More robust statistical analysis confirms that health care spending is not related to life expectancy. Studies of multiple countries using regression analysis found no significant relationship between life expectancy and the number of physicians and hospital beds per 100,000 population or health care expenditures as a percentage of GDP. Rather, life expectancy was associated with factors such as sanitation, clean water, income, and literacy rate.8 A recent study examined cross-national data from 1980 to 1998. Although the regression model used initially found an association between health care expenditure and life expectancy, that association was no longer significant when gross domestic product (GDP) per capita was added to the model.9 Indeed, GDP per capita is one of the more consistent predictors of life expectancy.

Yet the United States has the highest GDP per capita in the world, so why does it have a life expectancy lower than most of the industrialized world? The primary reason is that the U.S. is ethnically a far more diverse nation than most other industrialized nations. Factors associated with different ethnic backgrounds - culture, diet, etc. - can have a substantial impact on life expectancy. Comparisons of distinct ethnic populations in the U.S. with their country of origin find similar rates of life expectancy. For example, Japanese-Americans have an average life expectancy similar to that of Japanese.10

Which leads me to the issue with the new nomenklatura - a term that seems more and more applicable to members of this government and administration (tax cheats galore).
In my reply to Webb, I raised the issue of special treatment for government officials who are specifically exempted from the regulations that are in the proposed health care bill that's under consideration.

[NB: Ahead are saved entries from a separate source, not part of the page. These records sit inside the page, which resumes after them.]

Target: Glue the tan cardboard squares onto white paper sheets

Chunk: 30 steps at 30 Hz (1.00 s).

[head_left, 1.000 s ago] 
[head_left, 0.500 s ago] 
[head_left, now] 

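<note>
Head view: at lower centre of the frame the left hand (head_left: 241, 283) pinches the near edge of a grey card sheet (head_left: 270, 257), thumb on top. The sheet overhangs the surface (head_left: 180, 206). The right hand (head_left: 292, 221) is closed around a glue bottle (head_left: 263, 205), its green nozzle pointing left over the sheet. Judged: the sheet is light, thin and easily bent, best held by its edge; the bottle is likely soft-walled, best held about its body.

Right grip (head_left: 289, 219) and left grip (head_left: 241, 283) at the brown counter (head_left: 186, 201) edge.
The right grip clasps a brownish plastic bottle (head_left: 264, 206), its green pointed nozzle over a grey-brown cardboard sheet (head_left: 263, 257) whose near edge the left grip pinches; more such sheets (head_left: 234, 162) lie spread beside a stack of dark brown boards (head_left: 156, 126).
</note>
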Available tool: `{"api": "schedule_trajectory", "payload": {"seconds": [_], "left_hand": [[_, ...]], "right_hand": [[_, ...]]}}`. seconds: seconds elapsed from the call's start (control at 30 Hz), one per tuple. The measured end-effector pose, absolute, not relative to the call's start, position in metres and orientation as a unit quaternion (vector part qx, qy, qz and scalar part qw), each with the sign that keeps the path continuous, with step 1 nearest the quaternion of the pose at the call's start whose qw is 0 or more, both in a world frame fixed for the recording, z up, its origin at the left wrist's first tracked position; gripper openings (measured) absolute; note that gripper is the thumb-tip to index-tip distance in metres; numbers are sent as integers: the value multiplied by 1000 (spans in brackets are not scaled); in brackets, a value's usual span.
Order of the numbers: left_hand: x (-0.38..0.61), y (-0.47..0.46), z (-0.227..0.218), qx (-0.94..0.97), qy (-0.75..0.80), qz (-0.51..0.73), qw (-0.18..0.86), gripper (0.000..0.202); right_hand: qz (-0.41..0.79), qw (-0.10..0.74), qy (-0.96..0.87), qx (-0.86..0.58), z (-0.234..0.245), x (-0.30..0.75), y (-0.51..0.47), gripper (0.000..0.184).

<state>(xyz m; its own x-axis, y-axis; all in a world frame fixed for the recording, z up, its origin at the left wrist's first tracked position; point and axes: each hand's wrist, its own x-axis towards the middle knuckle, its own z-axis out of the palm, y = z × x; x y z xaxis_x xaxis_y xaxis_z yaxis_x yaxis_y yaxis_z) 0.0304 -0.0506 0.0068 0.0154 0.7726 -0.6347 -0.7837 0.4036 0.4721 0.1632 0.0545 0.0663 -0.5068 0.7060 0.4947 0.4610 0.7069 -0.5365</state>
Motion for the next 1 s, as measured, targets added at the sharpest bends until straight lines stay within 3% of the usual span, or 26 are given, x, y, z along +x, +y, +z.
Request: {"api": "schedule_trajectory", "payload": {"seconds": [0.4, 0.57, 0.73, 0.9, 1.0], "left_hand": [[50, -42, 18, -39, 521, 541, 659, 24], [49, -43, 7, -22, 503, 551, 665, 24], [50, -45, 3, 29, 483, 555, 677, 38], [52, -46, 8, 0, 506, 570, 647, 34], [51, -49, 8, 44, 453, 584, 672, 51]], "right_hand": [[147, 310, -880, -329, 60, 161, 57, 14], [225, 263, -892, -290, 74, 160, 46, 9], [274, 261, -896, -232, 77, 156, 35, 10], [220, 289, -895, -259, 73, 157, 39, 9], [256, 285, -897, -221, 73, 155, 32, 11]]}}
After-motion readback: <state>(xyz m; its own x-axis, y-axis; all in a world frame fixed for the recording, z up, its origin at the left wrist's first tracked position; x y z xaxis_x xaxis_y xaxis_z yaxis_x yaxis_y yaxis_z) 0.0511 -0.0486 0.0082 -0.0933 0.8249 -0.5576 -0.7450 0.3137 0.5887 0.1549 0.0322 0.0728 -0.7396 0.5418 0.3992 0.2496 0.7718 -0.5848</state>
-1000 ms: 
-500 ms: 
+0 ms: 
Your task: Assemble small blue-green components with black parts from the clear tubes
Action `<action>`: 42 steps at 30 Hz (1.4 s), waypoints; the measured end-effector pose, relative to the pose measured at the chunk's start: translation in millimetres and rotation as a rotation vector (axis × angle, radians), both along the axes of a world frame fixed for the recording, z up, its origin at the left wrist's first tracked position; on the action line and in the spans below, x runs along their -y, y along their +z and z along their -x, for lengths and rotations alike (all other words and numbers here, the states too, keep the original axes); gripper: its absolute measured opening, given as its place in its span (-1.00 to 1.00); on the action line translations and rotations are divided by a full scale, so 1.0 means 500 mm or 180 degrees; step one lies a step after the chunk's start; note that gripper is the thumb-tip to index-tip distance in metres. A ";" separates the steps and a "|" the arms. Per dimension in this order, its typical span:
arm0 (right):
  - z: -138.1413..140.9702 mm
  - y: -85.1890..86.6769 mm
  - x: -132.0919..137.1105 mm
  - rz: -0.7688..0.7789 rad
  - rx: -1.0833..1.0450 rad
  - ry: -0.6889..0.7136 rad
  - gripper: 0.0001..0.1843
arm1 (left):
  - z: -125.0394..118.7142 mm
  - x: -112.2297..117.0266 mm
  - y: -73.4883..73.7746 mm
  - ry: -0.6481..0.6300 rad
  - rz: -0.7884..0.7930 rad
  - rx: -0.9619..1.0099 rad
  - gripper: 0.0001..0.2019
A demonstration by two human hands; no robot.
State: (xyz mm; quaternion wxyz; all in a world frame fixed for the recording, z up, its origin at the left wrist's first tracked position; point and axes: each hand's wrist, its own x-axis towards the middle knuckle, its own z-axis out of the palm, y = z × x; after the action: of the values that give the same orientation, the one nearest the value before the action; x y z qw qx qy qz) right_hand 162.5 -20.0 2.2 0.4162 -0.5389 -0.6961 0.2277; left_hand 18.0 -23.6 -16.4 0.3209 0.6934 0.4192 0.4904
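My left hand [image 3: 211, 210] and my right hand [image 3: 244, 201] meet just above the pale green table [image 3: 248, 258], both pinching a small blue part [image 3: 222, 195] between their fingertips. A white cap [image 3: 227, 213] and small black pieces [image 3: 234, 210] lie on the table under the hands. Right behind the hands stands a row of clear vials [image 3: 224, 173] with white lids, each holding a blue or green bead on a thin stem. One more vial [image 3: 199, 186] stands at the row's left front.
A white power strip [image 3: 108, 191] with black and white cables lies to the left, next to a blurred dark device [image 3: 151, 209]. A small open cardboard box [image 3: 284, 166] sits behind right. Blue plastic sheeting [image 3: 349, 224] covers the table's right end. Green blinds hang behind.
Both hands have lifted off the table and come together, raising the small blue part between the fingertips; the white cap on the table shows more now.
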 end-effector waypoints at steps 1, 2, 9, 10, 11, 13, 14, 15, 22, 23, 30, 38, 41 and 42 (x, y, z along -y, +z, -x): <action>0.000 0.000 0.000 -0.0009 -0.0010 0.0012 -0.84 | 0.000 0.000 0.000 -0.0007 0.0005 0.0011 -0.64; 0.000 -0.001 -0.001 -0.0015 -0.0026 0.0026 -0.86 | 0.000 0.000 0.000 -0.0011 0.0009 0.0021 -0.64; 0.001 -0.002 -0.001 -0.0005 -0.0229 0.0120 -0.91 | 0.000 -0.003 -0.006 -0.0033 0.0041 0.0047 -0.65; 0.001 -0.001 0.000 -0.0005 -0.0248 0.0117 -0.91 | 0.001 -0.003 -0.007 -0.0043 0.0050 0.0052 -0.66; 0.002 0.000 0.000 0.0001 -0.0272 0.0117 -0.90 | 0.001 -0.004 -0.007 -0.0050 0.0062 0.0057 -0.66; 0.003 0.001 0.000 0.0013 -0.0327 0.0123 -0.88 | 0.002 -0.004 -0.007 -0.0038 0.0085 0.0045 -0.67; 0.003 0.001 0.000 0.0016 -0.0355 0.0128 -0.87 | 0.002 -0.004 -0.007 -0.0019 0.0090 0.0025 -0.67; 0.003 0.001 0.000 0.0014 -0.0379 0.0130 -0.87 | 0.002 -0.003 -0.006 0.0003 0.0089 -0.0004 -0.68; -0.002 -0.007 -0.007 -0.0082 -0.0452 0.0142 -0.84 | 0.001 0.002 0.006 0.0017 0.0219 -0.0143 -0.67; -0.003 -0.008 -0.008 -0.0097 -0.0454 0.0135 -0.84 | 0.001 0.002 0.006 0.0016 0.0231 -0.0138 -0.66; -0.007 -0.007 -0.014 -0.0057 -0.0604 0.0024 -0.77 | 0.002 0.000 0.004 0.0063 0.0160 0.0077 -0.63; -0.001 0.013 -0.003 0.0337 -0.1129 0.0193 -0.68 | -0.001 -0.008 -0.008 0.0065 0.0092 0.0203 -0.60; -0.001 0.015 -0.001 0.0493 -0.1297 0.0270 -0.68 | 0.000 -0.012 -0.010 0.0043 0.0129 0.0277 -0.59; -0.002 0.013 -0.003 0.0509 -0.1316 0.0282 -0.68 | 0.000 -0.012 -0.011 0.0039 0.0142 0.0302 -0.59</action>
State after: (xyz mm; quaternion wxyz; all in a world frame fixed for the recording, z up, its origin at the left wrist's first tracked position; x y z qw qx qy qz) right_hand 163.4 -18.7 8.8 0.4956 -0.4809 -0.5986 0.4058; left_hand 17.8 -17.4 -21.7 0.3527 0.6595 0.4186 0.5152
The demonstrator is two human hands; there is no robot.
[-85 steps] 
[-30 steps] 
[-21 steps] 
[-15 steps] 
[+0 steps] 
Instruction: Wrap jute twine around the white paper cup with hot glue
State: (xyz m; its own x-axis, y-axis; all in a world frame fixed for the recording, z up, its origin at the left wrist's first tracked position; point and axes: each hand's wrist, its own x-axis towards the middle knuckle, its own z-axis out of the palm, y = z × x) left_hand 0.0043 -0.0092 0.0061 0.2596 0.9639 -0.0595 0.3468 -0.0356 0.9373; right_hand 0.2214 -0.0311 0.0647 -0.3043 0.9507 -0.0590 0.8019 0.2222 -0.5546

I do not want the government to determine when my quality of life is such that giving me a pain pill and wait for me to die is the most cost effective way of dealing with my medical condition. That is not my way of putting it, that was president Obama during this ABC infomercial who made that statement. That is the way that countries who have government health care deal with serious medical problems as people age.

Furthermore, I want any system that applies to me to apply to you and all the other people in political power. Again, President Obama said that he would opt out of any government mandated program for his own family. How about you, Jim? Do you and members of Congress and officials in this administration have access to special treatment at Walter Reed or other special government hospitals that we, the public, can't access? The Russians had a name for that class of people: the nomenklatura.

I await his reply.

1 comment:

Anonymous said...

I, too, am a Virginian and have written both senators on occasion. It never fails that I receive in reply a "form email" that may or may not answer my question. It wouldn't surprise me if you get the exact letter from Webb a second time in reply to your question.